Terrorism – defined as the unlawful use of violence and intimidation, especially against civilians, in the pursuit of political aims (HM Government, 2018a) – not only causes great physical harm, but also has a significant impact on the safety of communities and society at large (HM Government, 2018a).

CONTEST is the UK’s counter-terrorism strategy that was first developed by the Home Office in 2003, with the aim of reducing the risk to the UK and its interests overseas from terrorism. It has four strands:

  • Prevent – to stop people becoming terrorists or supporting terrorism;
  • Pursue – to stop terrorist attacks;
  • Protect – to strengthen the UK’s protection against a terrorist attack;
  • Prepare – to mitigate the impact of a terrorist attack (HM Government, 2018a).

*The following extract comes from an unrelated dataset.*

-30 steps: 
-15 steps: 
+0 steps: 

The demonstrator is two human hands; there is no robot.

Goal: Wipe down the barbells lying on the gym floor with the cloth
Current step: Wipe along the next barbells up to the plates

This article is focused on Prevent, which is about safeguarding and should be considered in the same context as support provided to people at risk of involvement with drugs, gangs or other forms of harm. Prevent is concerned with all forms of extremism and addresses vulnerabilities to radicalisation, a process that can lead some people to adopt and act on a violent extremist view, break the law and, in some cases, commit acts of terrorism (Corner and Gill, 2015). Guidance on Prevent is outlined in Box 1.

Box 1. Why should nurses refer to Prevent?

  • Prevent statutory guidance is issued under section 29 of the Counter-Terrorism and Security Act 2015
  • The health sector is well placed to contribute to the Prevent strategy to identify individuals who may be drawn into terrorist activity – Prevent is safeguarding
  • The NHS has a statutory safeguarding duty to uphold the Prevent agenda
  • Anyone can refer to Prevent – including nurses, NHS staff, education staff, social services or the general public – if they have a safeguarding concern that relates to any form of extremist vulnerability
  • It is important to be aware of workplace policy in relation to Prevent and to attend the statutory Prevent training
  • NHS staff should refer to their individual workplace policy in relation to making a referral to Prevent. For other services, including staff working in education, refer through the Prevent leads or designated safeguarding leads via the anti-terrorist hotline (telephone number: 0800 789 321) or the police (telephone number: 101)

Nurses and other health professionals have a responsibility to make or consider a referral to the Prevent counter-terrorism programme under the NHS England Prevent duty guidance from the Home Office (2021), which states that “healthcare professionals will meet and treat people who may be vulnerable to being drawn into terrorism”. The health sector needs to ensure that healthcare workers can identify early signs of an individual being drawn into radicalisation. Staff must be able to recognise key signs of radicalisation and be confident in referring individuals to their organisational safeguarding lead or the police, thus enabling them to receive the support and intervention they require.

Box 2 gives more details about what might trigger a referral to Prevent. On acceptance of a referral, the case is allocated to a counter-terrorism case officer, referred to as a CTCO or a Prevent officer. The Prevent referral is also sent to a vulnerability support hub (VSH) if there are indications of mental health and/or multiple and complex needs. The VSH involves a multidisciplinary team of experienced psychiatrists, psychologists, nurses and police with administrative support.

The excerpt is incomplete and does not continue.